# Defining, predicting, and preventing disengaged users in FinTech (Part 2)
*__Part 2: Developing intervention using contextual recommender system and designing AB testing experiment to test the intervention__*


In the previous article, we cover a strategy in addressing disengaged users in a fintech setting, aided with data. We started with defining engagement, built a predictive model, and analyzed the results. The model's task was to predict who will be the disengaged users next month and performed with 0.94 AUC, and ATM use in the previous month is one of the strong predictors. This suggested that ATM is one of the primary services.

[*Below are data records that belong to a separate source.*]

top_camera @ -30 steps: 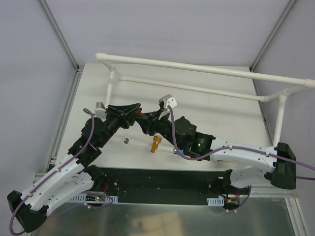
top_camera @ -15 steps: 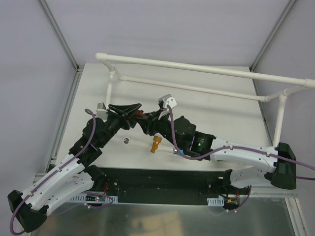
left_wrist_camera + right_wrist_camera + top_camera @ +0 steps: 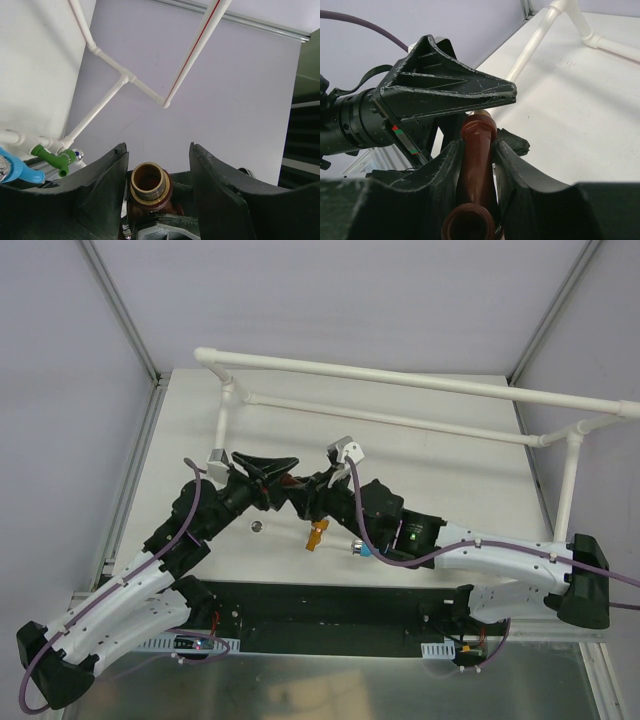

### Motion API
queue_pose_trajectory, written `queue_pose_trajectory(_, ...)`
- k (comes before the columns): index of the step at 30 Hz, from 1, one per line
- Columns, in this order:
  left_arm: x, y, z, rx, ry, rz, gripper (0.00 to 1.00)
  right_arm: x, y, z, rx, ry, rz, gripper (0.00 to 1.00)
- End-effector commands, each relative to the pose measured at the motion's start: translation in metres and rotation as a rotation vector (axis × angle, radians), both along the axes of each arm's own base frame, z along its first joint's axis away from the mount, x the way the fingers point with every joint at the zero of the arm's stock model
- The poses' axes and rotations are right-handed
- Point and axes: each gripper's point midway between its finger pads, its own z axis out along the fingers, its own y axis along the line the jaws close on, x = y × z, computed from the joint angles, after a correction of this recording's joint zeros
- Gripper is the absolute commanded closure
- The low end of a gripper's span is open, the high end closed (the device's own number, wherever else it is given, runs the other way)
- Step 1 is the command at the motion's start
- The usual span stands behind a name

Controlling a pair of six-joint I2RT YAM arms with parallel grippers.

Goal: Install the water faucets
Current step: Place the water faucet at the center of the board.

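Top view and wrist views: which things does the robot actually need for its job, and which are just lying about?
Needed: brown faucet, clamped in the right fingers; orange faucet; blue faucet; green faucet; white pipe frame.
Lying about: small silver round piece on the table.

White arms (image 3: 120,600), black joints, purple cables (image 3: 350,18), scuffed black left tool (image 3: 157,152)

Bright, even light, probably from overhead, casts only soft, faint shadows on the table (image 3: 450,470), the top view is sharp throughout, and the right wrist view blurs the near end of the brown faucet (image 3: 476,145).
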Motion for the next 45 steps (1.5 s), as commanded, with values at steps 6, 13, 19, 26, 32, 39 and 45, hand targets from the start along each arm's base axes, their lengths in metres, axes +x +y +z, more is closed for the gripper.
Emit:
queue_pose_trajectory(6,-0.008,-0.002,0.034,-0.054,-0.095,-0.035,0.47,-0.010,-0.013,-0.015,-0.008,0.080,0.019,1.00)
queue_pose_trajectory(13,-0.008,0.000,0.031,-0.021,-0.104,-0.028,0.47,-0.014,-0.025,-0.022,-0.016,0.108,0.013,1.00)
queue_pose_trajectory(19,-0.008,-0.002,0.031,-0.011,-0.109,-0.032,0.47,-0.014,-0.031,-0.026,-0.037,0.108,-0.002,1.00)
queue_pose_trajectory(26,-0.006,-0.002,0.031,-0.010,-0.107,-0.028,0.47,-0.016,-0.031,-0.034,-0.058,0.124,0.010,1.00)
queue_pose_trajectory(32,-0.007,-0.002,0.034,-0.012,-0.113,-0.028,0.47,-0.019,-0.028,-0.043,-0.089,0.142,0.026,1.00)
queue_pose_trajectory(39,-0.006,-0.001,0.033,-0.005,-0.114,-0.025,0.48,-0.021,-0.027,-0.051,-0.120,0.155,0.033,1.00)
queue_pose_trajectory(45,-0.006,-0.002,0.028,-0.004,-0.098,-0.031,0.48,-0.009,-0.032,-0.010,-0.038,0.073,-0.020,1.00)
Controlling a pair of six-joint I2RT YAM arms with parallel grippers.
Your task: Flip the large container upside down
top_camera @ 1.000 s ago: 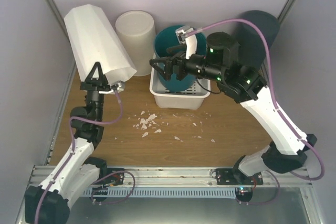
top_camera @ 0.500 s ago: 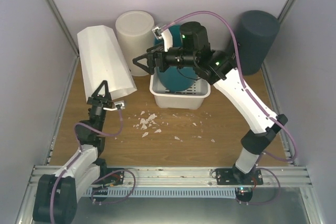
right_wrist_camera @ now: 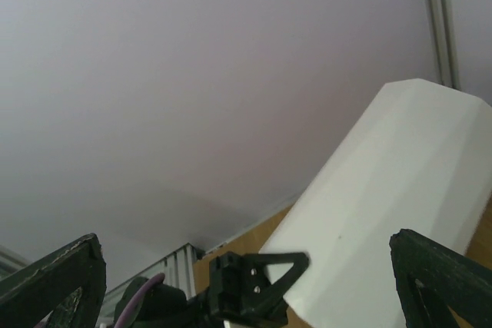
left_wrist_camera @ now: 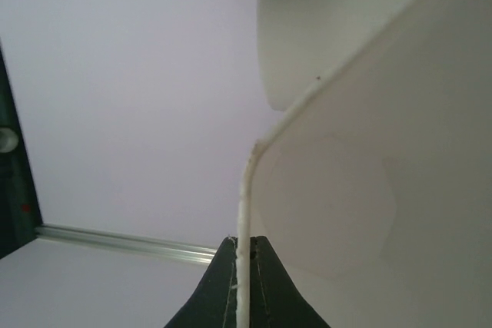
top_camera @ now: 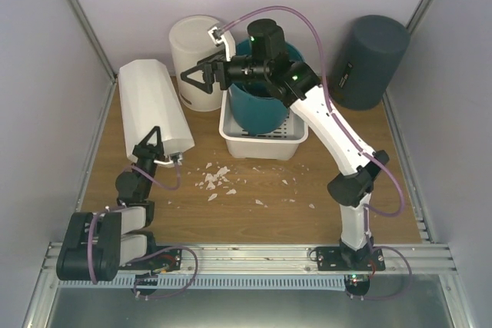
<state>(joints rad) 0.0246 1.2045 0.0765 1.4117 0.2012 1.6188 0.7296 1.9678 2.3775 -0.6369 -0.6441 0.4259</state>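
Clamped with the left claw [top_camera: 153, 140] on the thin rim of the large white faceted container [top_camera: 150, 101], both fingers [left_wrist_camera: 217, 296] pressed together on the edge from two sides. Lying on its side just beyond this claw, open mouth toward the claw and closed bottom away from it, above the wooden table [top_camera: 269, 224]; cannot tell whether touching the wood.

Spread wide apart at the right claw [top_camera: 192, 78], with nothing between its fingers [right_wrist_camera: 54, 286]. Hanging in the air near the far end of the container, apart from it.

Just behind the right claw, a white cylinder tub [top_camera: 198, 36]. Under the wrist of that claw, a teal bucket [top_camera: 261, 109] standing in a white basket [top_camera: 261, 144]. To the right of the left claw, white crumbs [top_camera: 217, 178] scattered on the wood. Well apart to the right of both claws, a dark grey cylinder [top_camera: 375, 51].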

This exercise covers the techniques to perform experimentation in preventing these users from disengaging.

In [None]:
from pyspark.sql import functions as f, SparkSession, DataFrame, Window
from pyspark.sql.functions import col, lit, udf
from IPython.display import display
import matplotlib.pyplot as plt
import pandas as pd
import numpy as np

In [71]:
# Conf and set up

spark = (SparkSession.builder.master("local[*]")
                     .config("spark.sql.repl.eagerEval.enabled", True)
                     .getOrCreate())


transaction = spark.read.option('compression', 'gzip').option('inferSchema', 'true').csv('data/raw_data', header=True)
transaction.limit(5)

user_id,birth_year,home_country,home_city,device,num_contacts,plan,num_successful_referrals,joined_date,transaction_id,created_date,merchant_country,merchant_city,card_presence,direction,transactions_type,transactions_state,amount_usd
015aff8c321742c6b...,1992,SR,New Cassandra,Apple,8,STANDARD,0,2018-06-16 02:33:...,ae3a61b8c0254daca...,2018-06-15 06:41:...,,,,INBOUND,TOPUP,COMPLETED,6.29
015aff8c321742c6b...,1992,SR,New Cassandra,Apple,8,STANDARD,0,2018-06-16 02:33:...,5f8f57ed3aa74775a...,2018-06-16 00:16:...,,,,INBOUND,TOPUP,REVERTED,1.36
015aff8c321742c6b...,1992,SR,New Cassandra,Apple,8,STANDARD,0,2018-06-16 02:33:...,7986278db1824634a...,2018-06-16 01:37:...,,,,OUTBOUND,FEE,COMPLETED,6.36
015aff8c321742c6b...,1992,SR,New Cassandra,Apple,8,STANDARD,0,2018-06-16 02:33:...,596f2f7d24754ef48...,2018-06-18 03:09:...,,,,INBOUND,TOPUP,COMPLETED,13.3
015aff8c321742c6b...,1992,SR,New Cassandra,Apple,8,STANDARD,0,2018-06-16 02:33:...,6f8ad9c8af9a40fdb...,2018-06-28 00:50:...,BR,da Rosa,False,OUTBOUND,CARD_PAYMENT,COMPLETED,2.84


# Contextual Recommender System


Context is essential in recommender systems. Given the day of the week as a context, what drinks, movies, items we consume on a Monday night may not be the same as on a Friday night. Adding recency, weather, geolocation, preferences, or other information as the context may make more personalized recommendations, alas, more complex to design as well. Finding which context is practical requires substantial experimentations.
To start, we will use the month of the year as the context. Since the data is limited (there is no geodata or merchant information), we can reframe the problem and scope it down. For example: for each user, rank the top five cities where ATMs services will likely be used and provide promotional rates for these cities. As a context, we will use the month of the year. For example, users who usually utilize ATMs in New York are more likely to use the ATM in Florida in February but Chicago in August.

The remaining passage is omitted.